«C'est impressionnant», lâche tout sourire Manuel Valls, à l'entrée de l'hôtel Matignon, sans que l'on sache s'il s'adresse à son successeur Bernard Cazeneuve situé près de lui ou aux journalistes alentours, en prélude de son discours de passation de pouvoir du mardi 6 décembre. «Détendez vous, détendez vous», continue-t-il, alors que l'ex-ministre de l'Intérieur s'apprête à le remplacer au poste de chef du gouvernement.
«Matignon, c'est une belle et grande maison [...], une maison où l'on fait beaucoup, beaucoup de choses», confie avec une certaine familiarité celui qui a été Premier ministre pendant plus de deux ans.
Au cours d'une intervention solennelle d'environ cinq minutes, le désormais ex-locataire de Matignon semble tenir à rassurer son successeur, affirmant par exemple qu'il a été «un Premier ministre heureux», et qu'«il n'y a pas d'enfer à Matignon». D'humeur résolument enjouée, l'ancien chef de gouvernement évoque même, en parlant de son mandat, «des moments de joie, de plaisir»... et pas uniquement la demi-finale de l'Euro de foot (remportée par les Bleus contre l'Allemagne), précise-t-il, avant d'ajouter à l'adresse de son collègue : «Et je sais votre amour pour le ballon rond !»
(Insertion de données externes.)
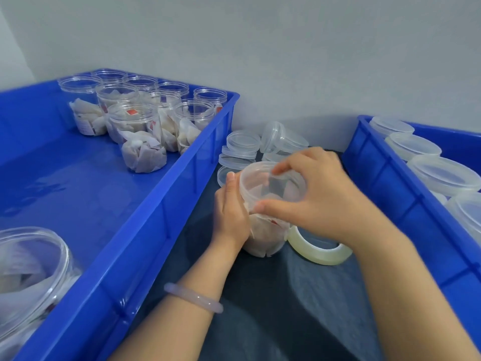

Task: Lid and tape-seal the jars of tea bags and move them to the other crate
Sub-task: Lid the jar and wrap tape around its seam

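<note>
Dark desk (286,308): left hand (230,212) grips clear plastic tea-bag jar (265,235); right hand (325,194) pinches translucent round lid (270,186) atop. Lidding step; clear tape roll (320,252) likely next.

**Two bare arms, one pale bangle**

We see two arms, both bare from the grip back to where the picture's lower edge cuts them off. The left hand (230,212) and the right hand (320,194) have short, trimmed nails. These show plainly on the left thumb at the far side of the grip and on the right thumb at its near side. On the left forearm, well behind the grip, we find a bangle (194,298). It is a smooth, rounded, translucent ring of pale lilac-pink with a soft gloss along its upper edge. The right hand looks slightly blurred.
</note>
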Available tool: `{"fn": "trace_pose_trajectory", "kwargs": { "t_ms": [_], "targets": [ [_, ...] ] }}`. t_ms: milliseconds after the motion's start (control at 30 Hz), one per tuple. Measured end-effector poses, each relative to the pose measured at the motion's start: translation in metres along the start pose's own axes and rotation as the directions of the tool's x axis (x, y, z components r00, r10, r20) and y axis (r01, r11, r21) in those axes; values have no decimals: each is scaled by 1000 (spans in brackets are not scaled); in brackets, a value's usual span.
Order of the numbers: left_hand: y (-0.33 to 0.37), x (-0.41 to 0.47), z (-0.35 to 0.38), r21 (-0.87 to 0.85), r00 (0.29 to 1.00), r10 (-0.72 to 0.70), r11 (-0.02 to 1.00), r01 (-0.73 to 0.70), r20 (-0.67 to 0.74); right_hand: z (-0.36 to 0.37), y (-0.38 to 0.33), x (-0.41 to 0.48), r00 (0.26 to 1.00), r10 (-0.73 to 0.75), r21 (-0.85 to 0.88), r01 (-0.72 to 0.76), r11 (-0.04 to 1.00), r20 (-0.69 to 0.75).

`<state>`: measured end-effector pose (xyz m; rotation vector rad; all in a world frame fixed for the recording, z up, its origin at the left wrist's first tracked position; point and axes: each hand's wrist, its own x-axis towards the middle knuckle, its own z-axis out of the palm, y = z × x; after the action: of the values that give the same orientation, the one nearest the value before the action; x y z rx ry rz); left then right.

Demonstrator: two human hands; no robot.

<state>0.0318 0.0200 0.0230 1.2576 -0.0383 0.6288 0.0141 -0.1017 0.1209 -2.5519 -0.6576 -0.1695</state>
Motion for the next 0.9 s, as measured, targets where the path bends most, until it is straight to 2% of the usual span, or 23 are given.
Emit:
{"fn": "trace_pose_trajectory", "kwargs": {
  "t_ms": [67, 100, 200, 300, 367, 467, 567, 633, 667, 700, 800, 900],
  "targets": [
    [0, -1, -2, -11, 998, -33, 999, 34, 61, 11, -1, 6, 998, -63, 104, 62, 993, 12],
    [0, -1, -1, -23, 996, -65, 998, 66, 54, 17, -2, 7, 996, -88, 98, 89, 991, -8],
    [0, 1, 3, -106, 991, -123, 986, 128, 57, 28, -7, 7, 989, -99, -46, 94, 994, -107],
    [0, 1, 1, -114, 987, -114, 985, 127, 111, 19, -5, 6, 989, -149, -124, 150, 981, 13],
    [-1, 2, -3, -47, 978, -147, 987, 156, 150, 8, 3, 6, 985, -147, -37, 151, 988, 88],
    [6, 4, -9, 13, 922, -240, 969, 248, 302, 9, 13, 8, 993, -111, 201, 100, 974, 45],
    [16, 8, -19, 10, 816, -190, 975, 220, 547, 14, 25, 11, 997, -75, 421, 68, 905, 0],
    [22, 9, -24, 123, 722, -219, 975, 184, 656, 12, 32, 12, 997, -76, 457, 54, 888, 32],
    [23, 8, -25, 202, 715, -251, 967, 156, 653, 12, 32, 13, 997, -72, 466, 44, 884, 42],
    [24, 7, -24, 270, 715, -268, 956, 115, 645, 13, 32, 13, 998, -58, 472, 34, 881, 36],
    [23, 4, -14, 348, 831, -189, 938, -5, 523, 25, 24, 12, 994, 57, 432, -13, 902, -88],
    [19, 0, -8, 379, 887, -185, 925, 12, 423, 38, 15, 9, 972, 111, 363, -28, 932, -209]
  ]
}}
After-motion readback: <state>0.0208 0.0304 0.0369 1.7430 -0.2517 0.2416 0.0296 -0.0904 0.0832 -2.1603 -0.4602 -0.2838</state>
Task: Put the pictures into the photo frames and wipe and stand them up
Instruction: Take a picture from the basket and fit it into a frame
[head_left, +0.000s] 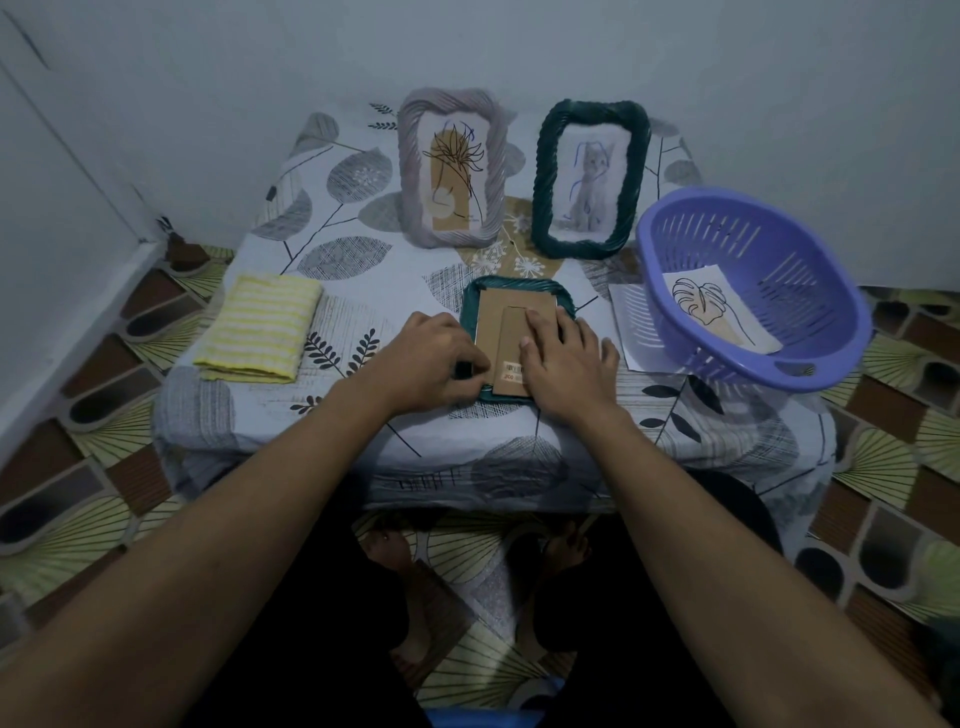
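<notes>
The right hand (563, 358) presses flat, fingers straight, on the face-down frame (511, 312). The left hand (431, 358) pinches its near left edge with curled fingers.

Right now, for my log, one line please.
face-down green frame | left hand pinching its edge | right hand pressing cardboard backing

Both my bare forearms reach forward from the bottom corners and converge toward the middle. My left hand (428, 358) lies knuckles up with its fingers curled, thumb and forefinger pinching the near left edge of the face-down frame (488, 322). My right hand (569, 358) lies palm down just beside it, fingers straight and together, pressed flat on the frame's back.
</notes>
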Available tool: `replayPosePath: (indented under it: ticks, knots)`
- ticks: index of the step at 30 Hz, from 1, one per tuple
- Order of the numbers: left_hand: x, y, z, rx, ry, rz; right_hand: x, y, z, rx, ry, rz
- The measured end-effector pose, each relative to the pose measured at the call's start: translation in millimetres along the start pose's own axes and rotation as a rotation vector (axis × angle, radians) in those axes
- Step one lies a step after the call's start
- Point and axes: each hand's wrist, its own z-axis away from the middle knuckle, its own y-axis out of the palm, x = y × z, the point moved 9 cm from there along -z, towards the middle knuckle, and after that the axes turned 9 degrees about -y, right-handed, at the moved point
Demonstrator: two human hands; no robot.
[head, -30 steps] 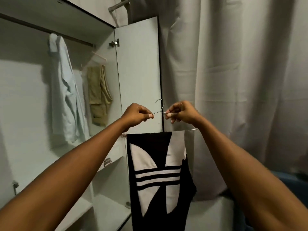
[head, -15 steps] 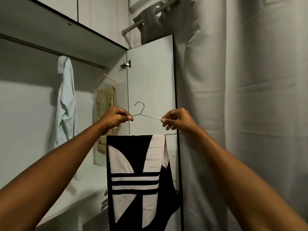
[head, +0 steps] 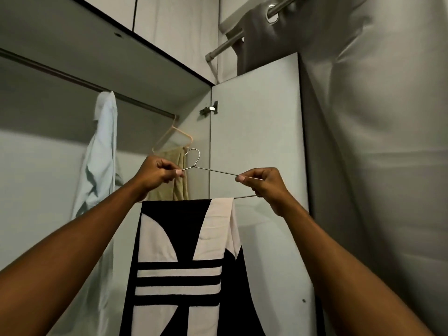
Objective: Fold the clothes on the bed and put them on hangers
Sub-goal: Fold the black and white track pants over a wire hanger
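A thin metal wire hanger [head: 213, 170] is held up in front of the open wardrobe, its hook pointing up. My left hand [head: 157, 173] pinches the left shoulder of the wire hanger. My right hand [head: 263, 184] pinches its right shoulder and covers the right end. A folded black garment with a large white leaf-and-stripes print [head: 184, 263] hangs over the hanger's bottom bar, down past the frame's lower edge.
The wardrobe rail [head: 84, 82] runs above and left of the hanger. On it hang a pale blue shirt [head: 99, 151] and a pink hanger [head: 174, 137] carrying an olive cloth [head: 180, 183]. The open wardrobe door [head: 257, 146] stands behind; a grey curtain [head: 373, 141] fills the right.
Both hands have carried the hanger with the black garment leftward and up toward the wardrobe interior. My view has tilted upward, so the rail and shelf show more.
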Motion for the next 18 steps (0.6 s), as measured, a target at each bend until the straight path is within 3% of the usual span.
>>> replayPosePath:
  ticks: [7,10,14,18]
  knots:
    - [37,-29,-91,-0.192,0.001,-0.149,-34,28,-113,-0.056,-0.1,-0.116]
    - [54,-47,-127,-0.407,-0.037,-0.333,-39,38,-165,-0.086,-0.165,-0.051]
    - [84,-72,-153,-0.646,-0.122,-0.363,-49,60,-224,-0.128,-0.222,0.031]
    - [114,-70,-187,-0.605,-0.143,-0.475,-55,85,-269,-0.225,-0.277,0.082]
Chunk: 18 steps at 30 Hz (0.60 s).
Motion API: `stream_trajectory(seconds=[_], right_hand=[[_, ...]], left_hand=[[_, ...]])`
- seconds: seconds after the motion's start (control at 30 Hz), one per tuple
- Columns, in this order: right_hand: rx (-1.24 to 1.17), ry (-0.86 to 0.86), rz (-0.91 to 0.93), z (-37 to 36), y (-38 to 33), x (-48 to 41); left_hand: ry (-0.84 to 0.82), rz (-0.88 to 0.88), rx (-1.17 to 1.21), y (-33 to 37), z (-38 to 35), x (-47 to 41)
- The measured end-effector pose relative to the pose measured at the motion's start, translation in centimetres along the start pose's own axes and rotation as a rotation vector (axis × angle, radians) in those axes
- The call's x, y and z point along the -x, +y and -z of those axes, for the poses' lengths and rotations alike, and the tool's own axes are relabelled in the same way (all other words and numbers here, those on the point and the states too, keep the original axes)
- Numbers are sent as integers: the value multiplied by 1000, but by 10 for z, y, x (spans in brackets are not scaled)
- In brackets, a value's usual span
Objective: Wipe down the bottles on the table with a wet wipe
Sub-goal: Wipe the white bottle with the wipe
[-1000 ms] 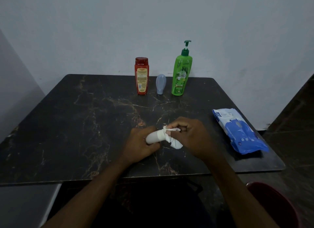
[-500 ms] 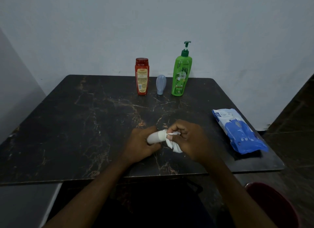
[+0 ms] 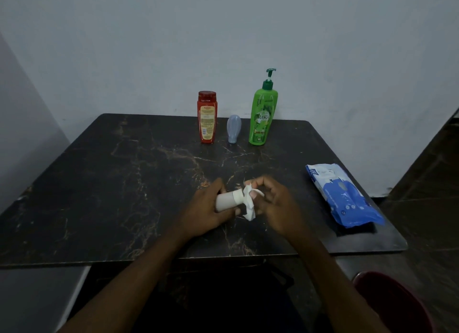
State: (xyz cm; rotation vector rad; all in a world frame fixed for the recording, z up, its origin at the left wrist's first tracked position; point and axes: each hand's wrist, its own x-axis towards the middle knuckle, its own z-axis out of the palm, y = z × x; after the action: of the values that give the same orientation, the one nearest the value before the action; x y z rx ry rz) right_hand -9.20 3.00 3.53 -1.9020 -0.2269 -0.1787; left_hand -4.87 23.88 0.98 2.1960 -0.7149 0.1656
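Note:
My left hand [image 3: 207, 212] grips a small white bottle [image 3: 227, 201] lying sideways just above the dark marble table [image 3: 99, 196], cap end pointing right. My right hand [image 3: 275, 206] pinches a crumpled white wet wipe [image 3: 249, 203] against the bottle's cap end. At the far edge of the table stand a red bottle [image 3: 207, 118], a small grey-blue bottle [image 3: 234, 129] upside down on its cap, and a tall green pump bottle [image 3: 263, 114].
A blue and white pack of wet wipes [image 3: 344, 196] lies on the table's right side, near the edge. A dark red round object [image 3: 395, 303] sits on the floor at lower right. A pale wall backs the table.
My right hand has slid the wipe off the bottle's body toward the cap end, leaving more of the white bottle bare. The left hand keeps its grip.

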Motion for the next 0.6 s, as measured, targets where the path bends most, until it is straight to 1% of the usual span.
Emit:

Cher Bernard Cazeneuve, nous commençons à avoir l'habitude des passassions de pouvoir
Puis, à l'approche de la fin de son discours, Manuel Valls se permet de plaisanter sur la similarité des parcours suivis par son successeur et par lui-même (tous les deux accédant à Matignon depuis la Place Beauvau) : «Cher Bernard Cazeneuve, nous commençons à avoir l'habitude des passassions de pouvoir ; vous avez pris l'habitude de me succéder.»
Et de conclure avec une note émouvante : «Je pars donc avec une forme de gravité bien sûr, mais aussi de légèreté : vous êtes un ami, vous êtes un frère. C'est rare en politique.» Des mots d'une rare chaleur, qui seront parvenus à arracher un (léger) sourire à l'austère Bernard Cazeneuve.